When the flush language of IRC § 6512(b)(3) was enacted in 1997, the Conference Report (H.R. Rep. No. 105-220, at 701 (1997) (Conf. Rep.)) explained that the special rule would permit taxpayers

…who initially fail to file a return, but who receive a notice of deficiency and file suit to contest it in Tax Court during the third year after the return due date, to obtain a refund of excessive amounts paid within the 3-year period prior to the date of the deficiency notice.

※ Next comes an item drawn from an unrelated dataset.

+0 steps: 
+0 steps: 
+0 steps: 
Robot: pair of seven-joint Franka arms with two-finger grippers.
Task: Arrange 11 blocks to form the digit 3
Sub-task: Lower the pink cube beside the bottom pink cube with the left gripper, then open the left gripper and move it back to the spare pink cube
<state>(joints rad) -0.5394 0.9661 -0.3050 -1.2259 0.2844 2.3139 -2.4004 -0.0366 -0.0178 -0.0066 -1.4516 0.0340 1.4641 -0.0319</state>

In addition, the Second Circuit analogized its interpretation of the special rule to language that existed in IRC § 6511(b)(2)(A) at the time it was enacted which provides a lookback period “equal to 3 years plus the period of extension of time for filing the return.” [Emphasis added.] Finally, it cited a cannon of construction that is likely to be repeated in many briefs. It said that its conclusion was supported by

[t]he longstanding canon of construction that where the words [of a tax statute] are doubtful, the doubt must be resolved against the government and in favor of the taxpayer. [Internal citations omitted.]

How Acquiescence by the IRS Could Help

As noted above, the Tax Court does not have to follow the Second Circuit’s decision in cases arising in other circuits, but it could change its position based on the reasoning of appellate courts. An acquiescence by the IRS to follow the Second Circuit’s interpretation would signal to the Tax Court that the IRS accepts the Second Circuit’s reasoning and will follow it in other docketed cases. Thus, it could increase the chances the Tax Court will adopt the Second Circuit’s view. If the Tax Court continues to maintain its original position, however, a legislative fix will be necessary to provide nationwide relief in these cases.


The views expressed in this blog are solely those of the National Taxpayer Advocate. The National Taxpayer Advocate presents an independent taxpayer perspective that does not necessarily reflect the position of the IRS, the Treasury Department, or the Office of Management and Budget.